Tuesday, December 10, 2019

...Be Patient....

It is a curious thing, that a title of a book you find at
a thrift store can bring back a memory you had stored
so deep in your heart, you completely forgot it.

So begins this blog.
This book's title...
Let me set up the background.
I was born to older parents, my Mom was 43 and Dad 45
when I was born, the baby of 7 children with 23 years
between my oldest sibling and myself.
So to say I was spoiled is an understatement.
The fact that I was also a sickly child, battling cancer
added to the spoiling. 
Yet by the time I was a teenager, well my Dad was just tired.
He had diabetes he did not monitor, he had
been shot in WWII in his leg and was always just a tad
miserable.

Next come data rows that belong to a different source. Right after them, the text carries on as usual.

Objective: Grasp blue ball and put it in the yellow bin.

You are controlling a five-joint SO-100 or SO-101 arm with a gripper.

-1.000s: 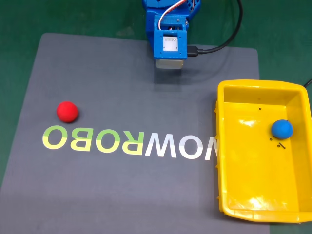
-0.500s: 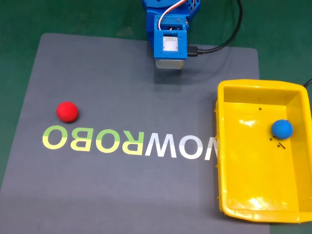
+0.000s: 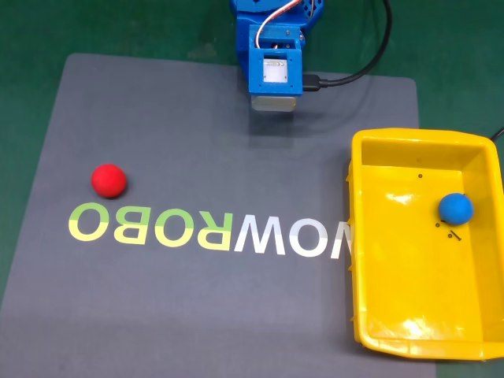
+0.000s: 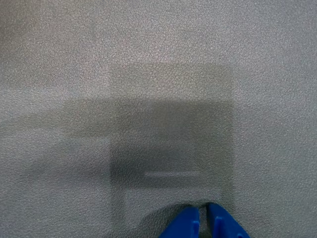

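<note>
**Blue ball sits in the yellow bin, arm parked at the top of the mat**

Fixed view first: the blue ball [image 3: 455,208] rests on the floor of the yellow bin [image 3: 370,315], over toward the bin's right wall and in its upper half as this camera shows it. A few small black specks lie on the bin floor just below and left of the ball. The bin itself stands at the lower right, its left wall overlapping the right edge of the grey mat [image 3: 197,134], right beside the last pale letter printed there.

Across the mat, well apart from the bin, the red ball [image 3: 108,179] lies alone near the left side, just above the yellow-green lettering [image 3: 150,224] that runs across the middle. The green surface [image 3: 31,31] frames the mat on all sides that show.

Top centre, the blue arm [image 3: 272,47] hangs over the mat's upper edge, a camera housing facing us and a black cable [image 3: 362,71] curling off to the right. Nothing is held there.

Now the wrist view: the fingers [image 4: 202,220] poke in from the bottom edge, two blue tips drawn together with just a thin dark slit between them, nothing clamped. Beneath them is plain grey mat texture, with a blocky shadow [image 4: 171,144] spread across the middle.
</note>
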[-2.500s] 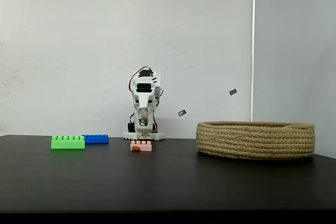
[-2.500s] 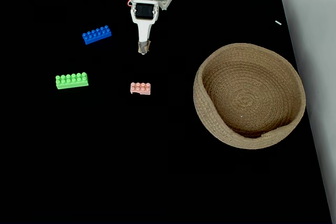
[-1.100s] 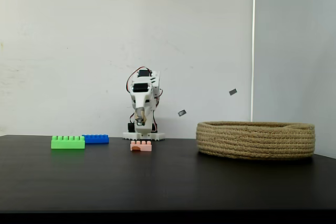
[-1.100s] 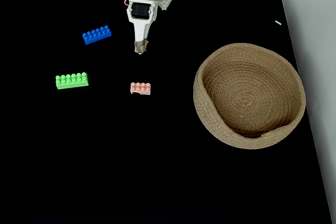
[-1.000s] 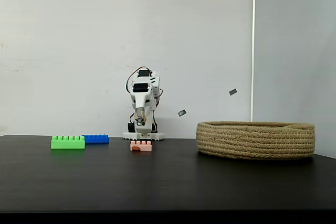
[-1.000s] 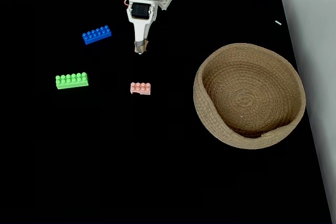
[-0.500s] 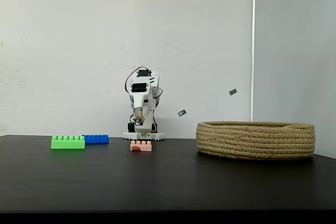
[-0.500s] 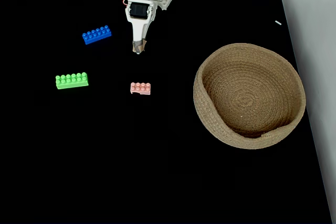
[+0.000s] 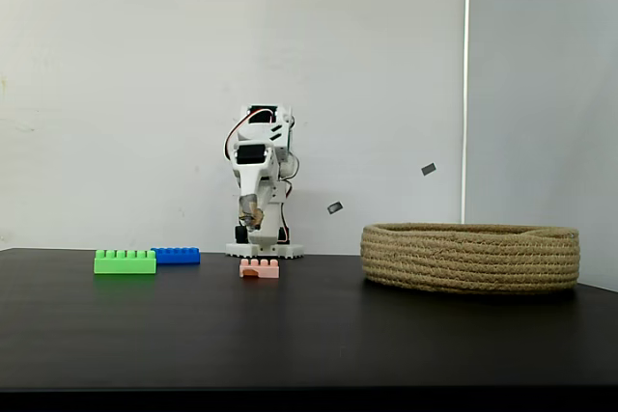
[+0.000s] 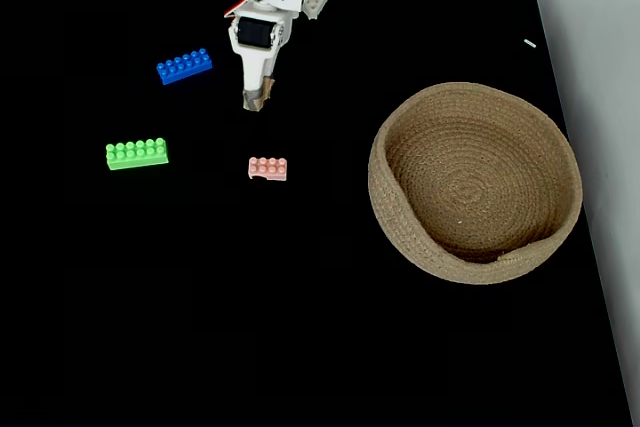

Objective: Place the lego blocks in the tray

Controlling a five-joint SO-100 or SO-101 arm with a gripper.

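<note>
I've got the end effector [image 10: 254, 104] hovering nr the counter's far edge, tips together, nothing in them. Pink brick [image 10: 267, 168] lies just toward the near edge from it (nearest of the three), long axis running left-right in the top-down fixed view. Green brick [image 10: 137, 154] and blue brick [image 10: 184, 66] sit toward the left edge; tray [image 10: 404, 237] toward the right edge.

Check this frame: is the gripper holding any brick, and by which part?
Nothing is held. The gripper hangs above the table with its fingers together, and the green brick, blue brick and pink brick all lie on the table.
</note>
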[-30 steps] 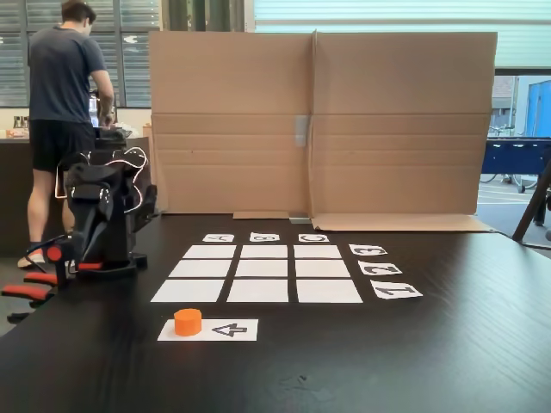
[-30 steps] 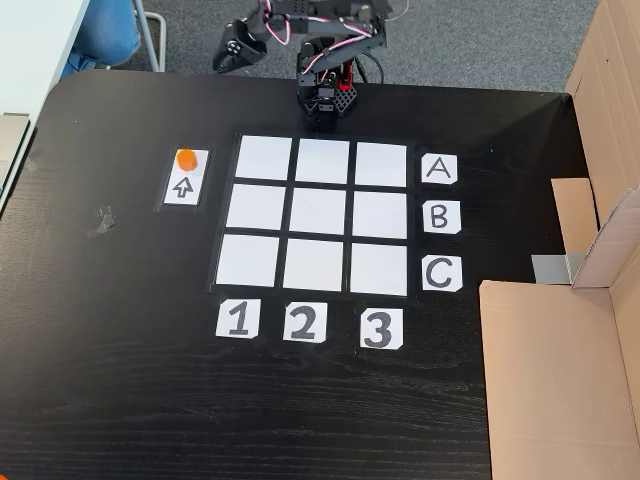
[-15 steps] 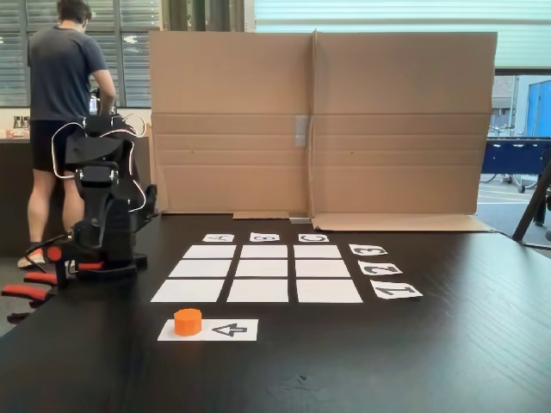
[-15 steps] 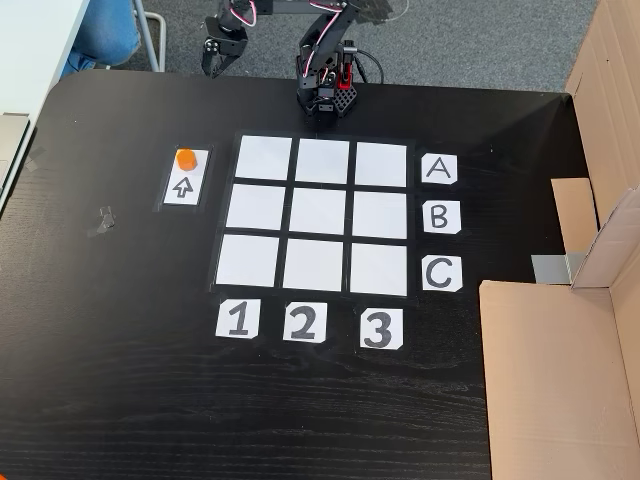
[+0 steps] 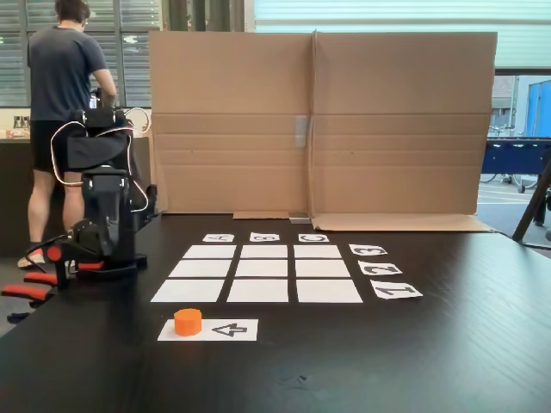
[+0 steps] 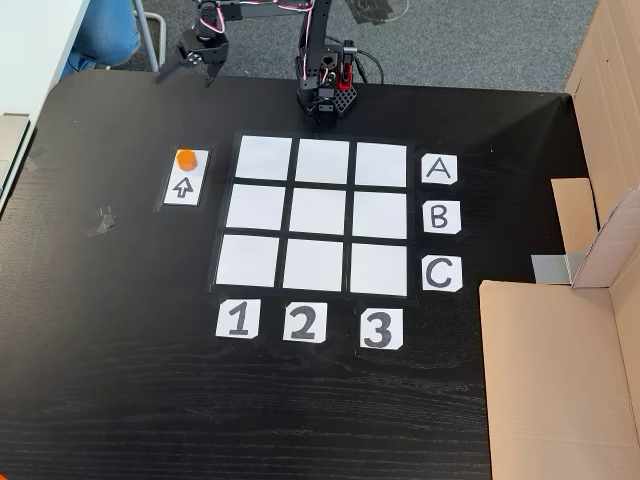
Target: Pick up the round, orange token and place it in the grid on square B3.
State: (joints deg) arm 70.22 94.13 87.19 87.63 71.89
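One orange token stands upright on the far end of a single white arrow sheet, left of the grid in the top-down fixed view; in the table-level fixed view the same token sits on that sheet's left end. The grid counts nine blank white rectangles in three rows of three, all unoccupied. Six label cards border it: A, B, C down the right side, 1, 2, 3 along the near edge. Square B3 is bare. One arm rises from its base at the black table's far edge. Its gripper hangs beyond the token, well apart from it, fingers spread and holding nothing. One person stands behind the table; a cardboard screen closes the far side.
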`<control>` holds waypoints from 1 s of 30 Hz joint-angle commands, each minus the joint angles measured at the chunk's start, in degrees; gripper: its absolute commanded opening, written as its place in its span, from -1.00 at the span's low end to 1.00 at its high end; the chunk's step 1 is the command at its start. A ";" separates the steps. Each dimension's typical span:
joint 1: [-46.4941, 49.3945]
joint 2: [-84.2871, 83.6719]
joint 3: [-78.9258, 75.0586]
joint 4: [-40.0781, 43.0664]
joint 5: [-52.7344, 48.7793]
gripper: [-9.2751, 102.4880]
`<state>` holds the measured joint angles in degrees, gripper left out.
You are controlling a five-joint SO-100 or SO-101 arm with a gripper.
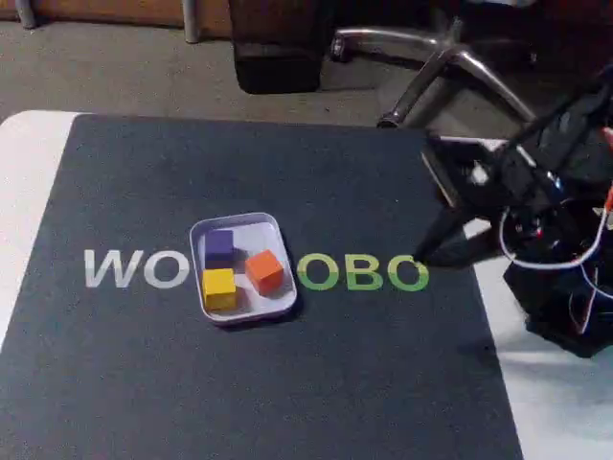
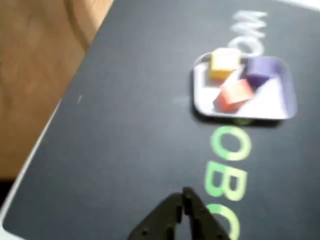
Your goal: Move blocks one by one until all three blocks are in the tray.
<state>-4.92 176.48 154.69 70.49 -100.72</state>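
Fingers: black tips (image 2: 184,197) meet at a point low in the wrist view, no gap between them, nothing held.
Gripper: black (image 1: 428,251), closed and empty, poised over the right part of the mat in the fixed view, well apart from the tray.
Arm: black body at the right edge of the fixed view (image 1: 565,240), with white and red wires looped across it.
Tray: pale dish with rounded corners (image 1: 275,230), flat on the mat, covering the middle of the printed lettering; in the wrist view it lies upper right (image 2: 277,107).
Purple block: inside the tray at its far side (image 1: 219,244), touching the yellow one.
Yellow block: inside the tray, near-left corner (image 1: 218,287) in the fixed view.
Orange block: inside the tray, right of the other two (image 1: 265,270), turned at an angle to them.
Mat: dark sheet (image 1: 287,383) with white "WO" left of the tray and green "OBO" right of it.
Table: white edge shows left and right of the mat (image 1: 24,192).
Background: chair base with chrome legs (image 1: 450,57) on the floor beyond the table.
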 commanded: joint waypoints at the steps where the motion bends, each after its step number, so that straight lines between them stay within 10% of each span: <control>1: -1.58 4.48 4.31 1.05 -0.79 -0.98; 30: -12.57 13.18 26.98 3.34 0.00 -0.78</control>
<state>-18.11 189.84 181.85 73.92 -100.63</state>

I always felt loved but he and Momma 
had kind of lost the toughness of a parent.
I knew I was loved but the words were not said often.
I think I was a Sophomore when some episode happened
which I can't recall today, but I knew
my Dad was disappointed in my for something.
I felt like I could not talk to him at this point.
I wanted to somehow get across that I was sorry
but I just could not say those words.
When he was upset with us, he rarely fussed, he would just
get really quiet, shutting us out. 
I was feeling so down about it.
One afternoon during this time, I was getting ready to do 
my homework, (yes I sometimes did my homework)
and my composition had a cover that said,
"BE PATIENT WITH ME, GOD ISN'T FINISHED WITH ME YET"
Somehow I felt this would tell him that I was sorry,
I didn't mean to hurt him, I so didn't want him to be disappointed in me.
I tore off the cover and placed it on the kitchen table where he sat every
morning, waking at 4 am probably for the peace and quiet 
before the masses awakened.
I went to bed that night nervous but feeling good about 
the apology.
The next morning, as I came down the 22 steps that would
lead me to the kitchen for breakfast, i saw a frame
sitting on the end of the banister.
When I got down, I realized he had not only saw
my composition cover but had put it in 
a frame and placed it where we all would see it
each time we passed by the stairs.
There it sat until I think he passed away when I was 20,
"BE PATIENT, GOD ISN'T FINISHED WITH ME YET"
That day I asked him about it and he chuckled,
something he rarely did towards the last years of 
his life.
He didn't say much, all I remember him saying was
We all need to remember that.
Yes, the title of a simple book brought me right
where this memory lived, deep in my heart
to be brought to the surface to remind us all,
to be patient, God is not finished with us yet.